The first line(Header) repeats at every 50000th line. I want to remove all the duplicate headers from the second occurance(should not remove the first line).
I don't want to use any pattern from the Header as I have some 100s of such files in which I want to compare the first line with the remaining lines and remove the duplicates from the second occurance.
I cant use 'uniq' as I have other duplicate lines(Non-Headers) which I still need them persist.
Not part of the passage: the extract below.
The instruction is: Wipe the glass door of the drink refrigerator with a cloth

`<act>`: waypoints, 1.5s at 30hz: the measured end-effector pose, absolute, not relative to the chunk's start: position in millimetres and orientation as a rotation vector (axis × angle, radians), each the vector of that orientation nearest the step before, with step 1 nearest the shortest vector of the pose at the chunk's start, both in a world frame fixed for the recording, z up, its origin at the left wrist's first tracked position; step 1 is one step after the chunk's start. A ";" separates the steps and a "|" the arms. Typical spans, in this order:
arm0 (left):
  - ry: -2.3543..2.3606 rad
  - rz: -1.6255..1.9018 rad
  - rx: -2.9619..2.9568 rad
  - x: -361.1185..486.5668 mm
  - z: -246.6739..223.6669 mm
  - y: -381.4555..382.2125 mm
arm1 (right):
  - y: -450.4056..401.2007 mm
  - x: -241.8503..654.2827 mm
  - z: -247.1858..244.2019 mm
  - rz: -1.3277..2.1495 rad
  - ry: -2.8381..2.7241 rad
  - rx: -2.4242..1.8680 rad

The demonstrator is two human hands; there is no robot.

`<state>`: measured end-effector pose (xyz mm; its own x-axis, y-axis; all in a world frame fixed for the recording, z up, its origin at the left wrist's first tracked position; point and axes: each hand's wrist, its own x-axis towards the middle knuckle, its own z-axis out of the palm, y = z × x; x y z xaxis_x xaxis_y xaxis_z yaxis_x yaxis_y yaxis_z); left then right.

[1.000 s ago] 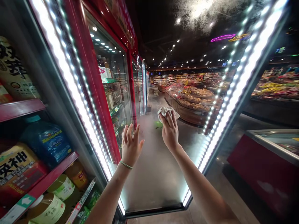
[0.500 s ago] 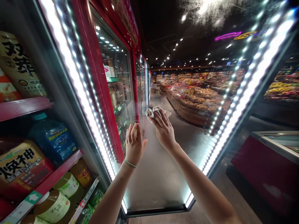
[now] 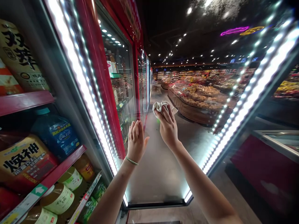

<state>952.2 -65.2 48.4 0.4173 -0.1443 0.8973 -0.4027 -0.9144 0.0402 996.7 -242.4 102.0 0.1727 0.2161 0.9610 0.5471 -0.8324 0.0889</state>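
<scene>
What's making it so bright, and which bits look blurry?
In the head view, white light strips glare on both sides; in the head view, yellow goods at the far right look smeared; in the head view, the right hand and cloth look fairly clear.

LED strips (image 3: pixel 76 62) clipped to white, were the main source. Ceiling (image 3: pixel 154 31) read near-black with pinpoint spotlights. Hazy glare on the door glass (image 3: pixel 154 186). Wide-angle stretch at edges; far background was soft.
</scene>
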 end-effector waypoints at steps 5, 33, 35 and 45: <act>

---------- Post updated 01-07-14 at 09:18 PM ---------- Previous update was 01-06-14 at 09:27 PM ----------
Hi bartus11,
The same command works fine from command line. But, I have script Run_queries.sh as below
/*
#!/bin/ksh
if [ "$4" == "FieldTickets" ]; then
export INTERNAL_CODE="Field Tickets";
echo $INTERNAL_CODE
else
export INTERNAL_CODE=$4;
fi
export DATE=`date +"%d%b%Y"`
cd $HOME/Prod_report_queries/reports/$DATE
sqlplus xyz/xxxx@xxx << EOF
set pagesize 50000
set heading on
set feedback off
set trimspool on
set trim on
set linesize 32767
set termout off
set verify off
set underline off
set colsep '","'
set headsep '","'
define date_from = '$2'
define date_to = '$3'
define company_id = '$1'
define internal_code='$INTERNAL_CODE'
define user_list = '$7'
SPOOL $5$DATE.csv
@$HOME/Prod_report_queries/queries/$6
SPOOL OFF
!sed '/^$/d' $5$DATE.csv > temp2.csv
!sed '/SQL>/d' temp2.csv > temp3.csv
!sed 's/^.*$/"&"/' temp3.csv > temp4.csv
!sed 's/[ ]*","/","/g' temp4.csv > temp5.csv
!sed 's/","[ ]*/","/g' temp5.csv > $5$DATE.csv
!awk 'NR==1{x=$0;print}$0!=x' temp6.csv > $5$DATE.csv.csv
!rm temp*.csv
EXIT;
This script takes some parameters from command line and gives me an formatted csv file. command below
sh Run_queries.sh 753807 NULL NULL NULL Hess-RedPOAlertReport Hess-RedPOAlertReport.sql NULL
But the 'awk' fails with the below error
awk: syntax error near line 1
awk: illegal statement near line 1
awk: syntax error near line 1
awk: bailing out near line 1
Is there a way to awk the csv file from within Run_queries.sh?